_Exercise:_
Filter the data below, keeping only lines that contain "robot".

_Data:_
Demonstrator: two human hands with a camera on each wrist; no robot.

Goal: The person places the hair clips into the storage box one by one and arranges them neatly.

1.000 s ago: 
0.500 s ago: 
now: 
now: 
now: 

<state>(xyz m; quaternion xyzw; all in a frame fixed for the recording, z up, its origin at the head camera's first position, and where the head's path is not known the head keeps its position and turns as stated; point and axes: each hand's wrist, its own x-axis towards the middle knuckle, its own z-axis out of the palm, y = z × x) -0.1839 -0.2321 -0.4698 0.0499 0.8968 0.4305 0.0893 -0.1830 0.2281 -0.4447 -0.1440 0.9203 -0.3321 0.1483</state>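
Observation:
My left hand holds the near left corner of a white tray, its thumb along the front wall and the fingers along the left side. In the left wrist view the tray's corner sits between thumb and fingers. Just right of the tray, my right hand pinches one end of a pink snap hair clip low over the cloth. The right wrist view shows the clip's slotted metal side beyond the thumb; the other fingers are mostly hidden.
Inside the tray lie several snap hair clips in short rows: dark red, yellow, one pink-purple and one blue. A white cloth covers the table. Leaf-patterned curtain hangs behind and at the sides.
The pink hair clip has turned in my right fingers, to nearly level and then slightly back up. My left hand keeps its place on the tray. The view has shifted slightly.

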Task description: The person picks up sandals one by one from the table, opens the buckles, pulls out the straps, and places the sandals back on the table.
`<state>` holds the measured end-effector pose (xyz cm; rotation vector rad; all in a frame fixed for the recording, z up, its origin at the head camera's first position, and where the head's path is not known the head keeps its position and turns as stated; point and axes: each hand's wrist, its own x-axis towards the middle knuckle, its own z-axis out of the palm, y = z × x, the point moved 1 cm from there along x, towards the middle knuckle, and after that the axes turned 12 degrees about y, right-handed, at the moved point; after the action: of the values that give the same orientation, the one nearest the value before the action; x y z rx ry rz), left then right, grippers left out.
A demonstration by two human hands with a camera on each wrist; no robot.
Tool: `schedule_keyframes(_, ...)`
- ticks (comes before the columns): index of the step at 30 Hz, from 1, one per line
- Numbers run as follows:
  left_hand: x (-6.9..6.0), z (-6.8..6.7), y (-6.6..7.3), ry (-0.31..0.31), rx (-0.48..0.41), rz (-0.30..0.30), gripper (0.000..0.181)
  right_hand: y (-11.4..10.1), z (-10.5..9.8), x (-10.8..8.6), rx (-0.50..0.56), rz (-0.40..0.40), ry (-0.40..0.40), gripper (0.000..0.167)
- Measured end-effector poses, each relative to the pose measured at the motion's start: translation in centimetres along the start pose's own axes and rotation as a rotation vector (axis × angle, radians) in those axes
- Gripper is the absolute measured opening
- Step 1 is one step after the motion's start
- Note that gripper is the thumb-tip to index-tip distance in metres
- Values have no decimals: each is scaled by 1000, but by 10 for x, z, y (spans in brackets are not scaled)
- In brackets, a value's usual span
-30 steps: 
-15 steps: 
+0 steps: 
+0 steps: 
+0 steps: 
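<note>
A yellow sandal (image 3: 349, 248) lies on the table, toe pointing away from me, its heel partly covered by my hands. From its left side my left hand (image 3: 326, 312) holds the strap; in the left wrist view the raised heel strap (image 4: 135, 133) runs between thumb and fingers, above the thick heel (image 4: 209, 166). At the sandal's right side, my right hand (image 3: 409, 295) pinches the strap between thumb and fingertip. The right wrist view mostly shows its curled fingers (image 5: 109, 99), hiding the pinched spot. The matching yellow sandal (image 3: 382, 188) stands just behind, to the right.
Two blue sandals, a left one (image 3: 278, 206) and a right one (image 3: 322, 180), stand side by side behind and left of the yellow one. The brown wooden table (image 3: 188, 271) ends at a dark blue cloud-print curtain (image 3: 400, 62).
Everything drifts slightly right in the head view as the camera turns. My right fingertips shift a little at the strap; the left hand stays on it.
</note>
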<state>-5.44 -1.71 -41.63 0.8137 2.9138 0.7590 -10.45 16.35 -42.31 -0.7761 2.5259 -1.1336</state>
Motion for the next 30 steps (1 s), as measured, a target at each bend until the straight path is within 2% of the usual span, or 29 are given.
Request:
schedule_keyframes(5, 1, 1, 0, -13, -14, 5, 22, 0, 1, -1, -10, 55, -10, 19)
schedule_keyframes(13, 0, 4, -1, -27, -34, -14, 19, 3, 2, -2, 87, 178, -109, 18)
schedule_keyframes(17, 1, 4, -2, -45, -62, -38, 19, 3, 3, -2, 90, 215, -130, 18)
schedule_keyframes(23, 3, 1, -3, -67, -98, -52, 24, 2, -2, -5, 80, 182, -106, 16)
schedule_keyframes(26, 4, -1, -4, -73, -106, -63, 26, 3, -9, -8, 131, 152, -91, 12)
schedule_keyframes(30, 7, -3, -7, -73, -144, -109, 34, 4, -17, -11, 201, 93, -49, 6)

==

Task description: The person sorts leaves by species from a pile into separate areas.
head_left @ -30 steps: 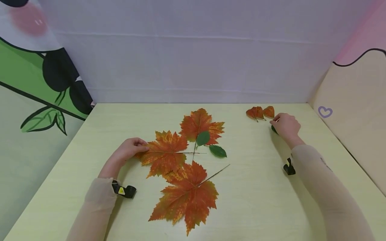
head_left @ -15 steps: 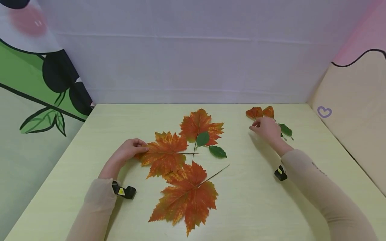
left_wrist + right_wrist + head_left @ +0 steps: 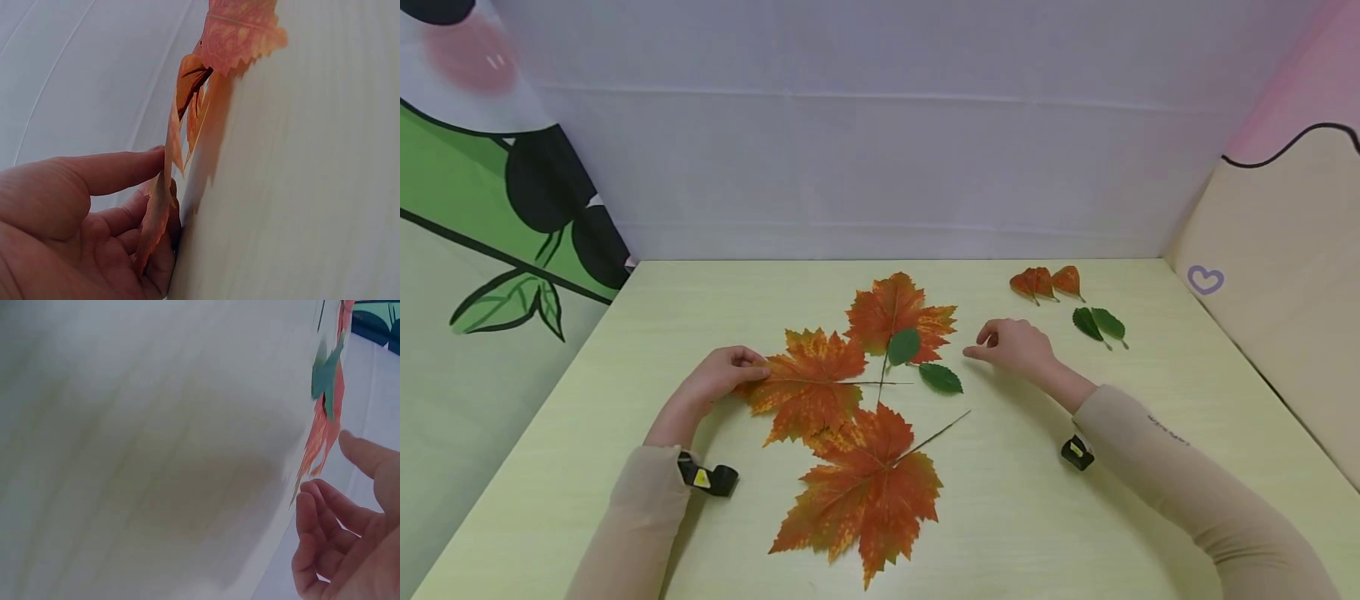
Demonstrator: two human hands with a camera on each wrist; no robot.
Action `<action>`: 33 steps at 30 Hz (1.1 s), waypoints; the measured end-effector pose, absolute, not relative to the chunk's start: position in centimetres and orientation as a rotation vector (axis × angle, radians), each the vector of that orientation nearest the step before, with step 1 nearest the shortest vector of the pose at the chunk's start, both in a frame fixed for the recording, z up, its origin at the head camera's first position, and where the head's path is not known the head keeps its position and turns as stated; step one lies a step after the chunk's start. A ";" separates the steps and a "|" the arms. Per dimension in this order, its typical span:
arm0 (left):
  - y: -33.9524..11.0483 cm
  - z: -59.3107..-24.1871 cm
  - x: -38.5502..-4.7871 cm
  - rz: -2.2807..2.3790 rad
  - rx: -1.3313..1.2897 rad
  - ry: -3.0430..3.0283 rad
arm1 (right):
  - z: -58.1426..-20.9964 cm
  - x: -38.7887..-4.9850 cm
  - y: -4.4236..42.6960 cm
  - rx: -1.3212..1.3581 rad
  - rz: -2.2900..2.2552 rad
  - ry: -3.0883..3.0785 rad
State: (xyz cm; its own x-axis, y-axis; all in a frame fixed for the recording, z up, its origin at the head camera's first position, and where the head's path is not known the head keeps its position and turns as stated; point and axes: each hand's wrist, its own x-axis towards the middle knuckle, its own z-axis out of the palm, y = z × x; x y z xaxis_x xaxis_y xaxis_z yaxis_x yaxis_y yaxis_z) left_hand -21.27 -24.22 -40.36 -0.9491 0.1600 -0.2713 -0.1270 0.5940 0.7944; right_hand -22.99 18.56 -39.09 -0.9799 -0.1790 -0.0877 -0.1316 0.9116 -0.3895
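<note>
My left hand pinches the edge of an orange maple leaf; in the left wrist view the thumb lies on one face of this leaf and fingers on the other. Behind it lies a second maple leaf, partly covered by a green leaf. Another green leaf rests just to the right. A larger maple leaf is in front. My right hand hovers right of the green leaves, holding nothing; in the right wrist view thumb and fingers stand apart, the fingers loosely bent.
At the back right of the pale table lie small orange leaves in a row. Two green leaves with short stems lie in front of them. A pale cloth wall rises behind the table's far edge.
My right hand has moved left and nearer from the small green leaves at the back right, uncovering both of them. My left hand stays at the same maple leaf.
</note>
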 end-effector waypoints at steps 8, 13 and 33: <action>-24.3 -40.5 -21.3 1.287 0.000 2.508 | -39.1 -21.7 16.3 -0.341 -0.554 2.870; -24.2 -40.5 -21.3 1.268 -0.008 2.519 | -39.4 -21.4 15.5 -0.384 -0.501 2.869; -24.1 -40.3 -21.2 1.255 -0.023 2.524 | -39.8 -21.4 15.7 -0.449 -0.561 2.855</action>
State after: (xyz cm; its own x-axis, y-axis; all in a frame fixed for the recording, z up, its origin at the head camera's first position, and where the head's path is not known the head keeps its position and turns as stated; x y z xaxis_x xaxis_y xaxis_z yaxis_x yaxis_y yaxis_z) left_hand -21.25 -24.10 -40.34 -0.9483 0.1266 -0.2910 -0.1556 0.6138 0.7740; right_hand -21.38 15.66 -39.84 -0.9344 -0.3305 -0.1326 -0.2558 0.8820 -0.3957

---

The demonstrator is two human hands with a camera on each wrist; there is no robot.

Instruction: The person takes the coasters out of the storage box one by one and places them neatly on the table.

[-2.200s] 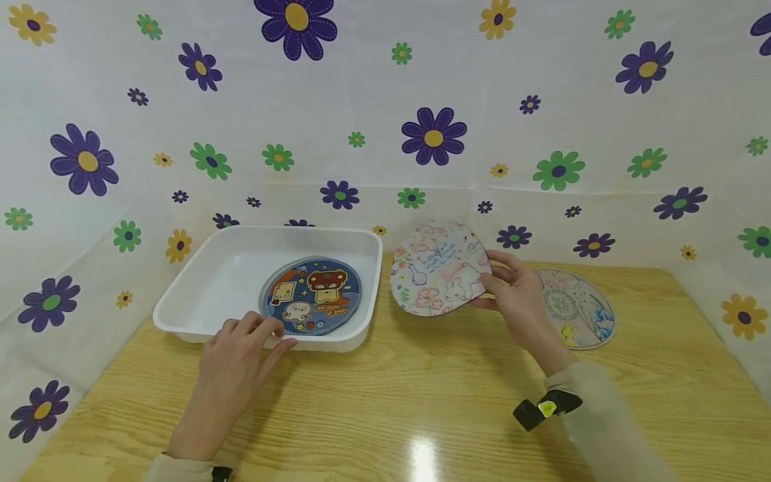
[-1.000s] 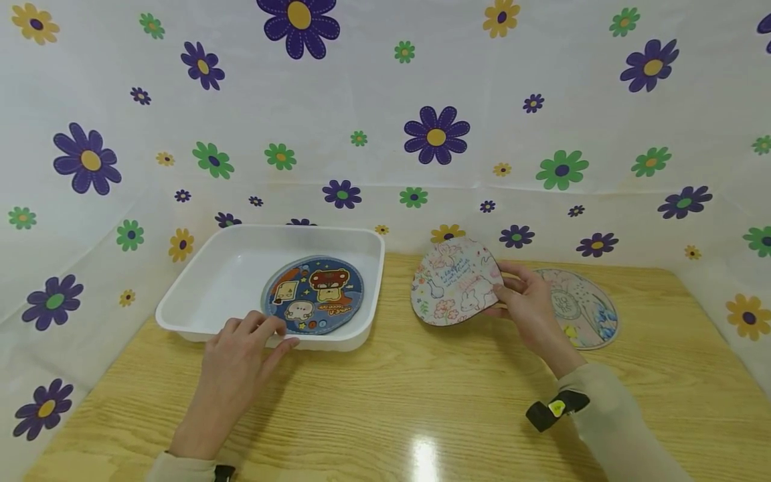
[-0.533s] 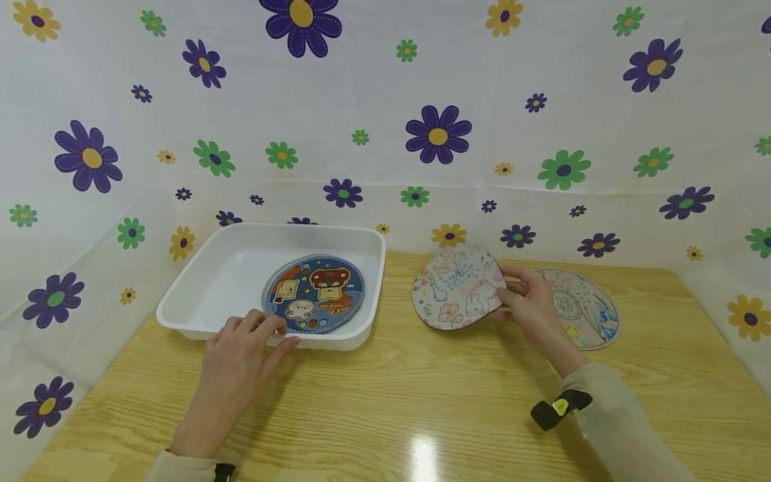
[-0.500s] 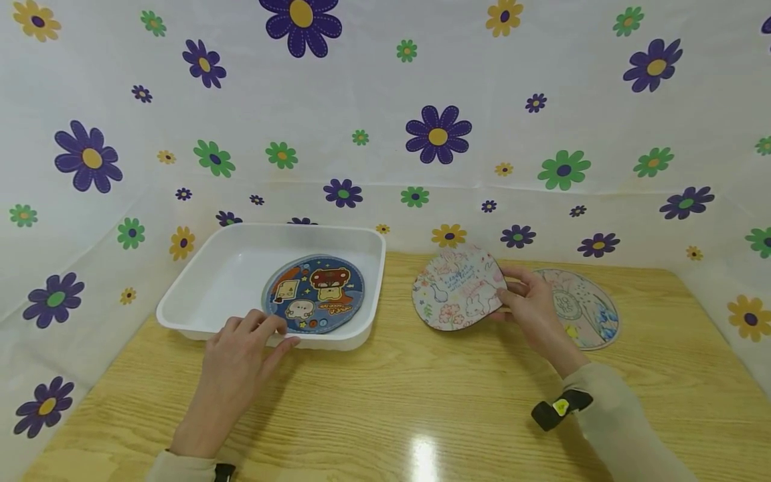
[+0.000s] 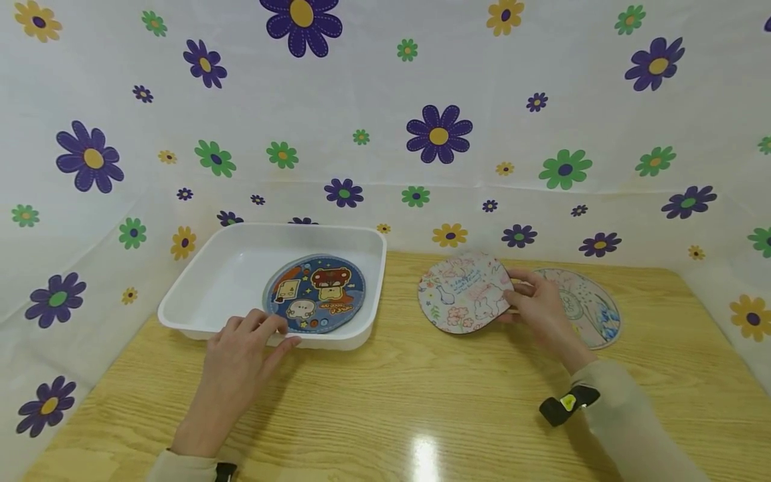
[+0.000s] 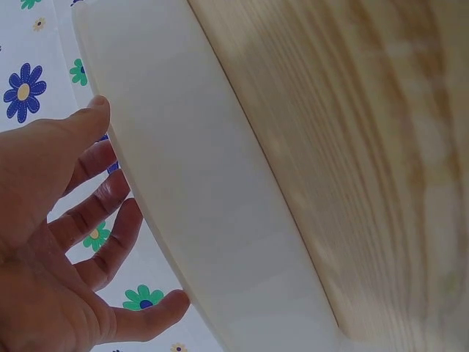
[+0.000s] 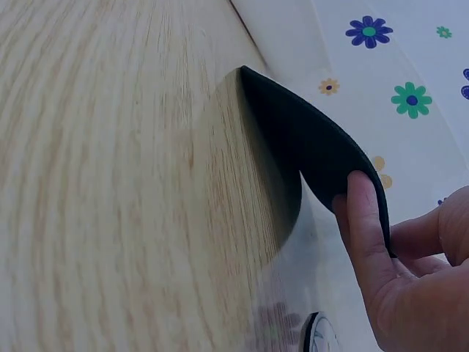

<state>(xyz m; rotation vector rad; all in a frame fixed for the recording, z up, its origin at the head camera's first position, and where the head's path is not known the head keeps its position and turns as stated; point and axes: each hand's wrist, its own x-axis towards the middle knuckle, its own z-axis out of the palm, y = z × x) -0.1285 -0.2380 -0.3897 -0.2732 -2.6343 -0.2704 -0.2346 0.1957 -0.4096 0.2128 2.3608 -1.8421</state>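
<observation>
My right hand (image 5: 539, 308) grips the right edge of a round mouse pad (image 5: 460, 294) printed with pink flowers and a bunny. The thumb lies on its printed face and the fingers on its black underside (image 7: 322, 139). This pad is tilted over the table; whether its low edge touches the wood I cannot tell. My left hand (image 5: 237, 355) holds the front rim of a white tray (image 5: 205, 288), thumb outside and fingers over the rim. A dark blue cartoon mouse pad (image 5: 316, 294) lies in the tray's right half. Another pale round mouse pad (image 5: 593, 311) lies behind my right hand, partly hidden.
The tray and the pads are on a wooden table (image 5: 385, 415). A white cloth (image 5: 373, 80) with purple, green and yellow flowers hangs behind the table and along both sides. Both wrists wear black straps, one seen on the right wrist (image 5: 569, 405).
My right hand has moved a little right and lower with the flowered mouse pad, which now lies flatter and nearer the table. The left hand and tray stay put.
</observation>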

_Result of the exercise:_
Demonstrator: two human hands with a camera on each wrist; no robot.
A demonstration by two human hands with a camera on each wrist; no robot.
Demonstrator: two human hands with a camera on each wrist; no robot.
The demonstrator is two human hands with a camera on each wrist; there is no robot.

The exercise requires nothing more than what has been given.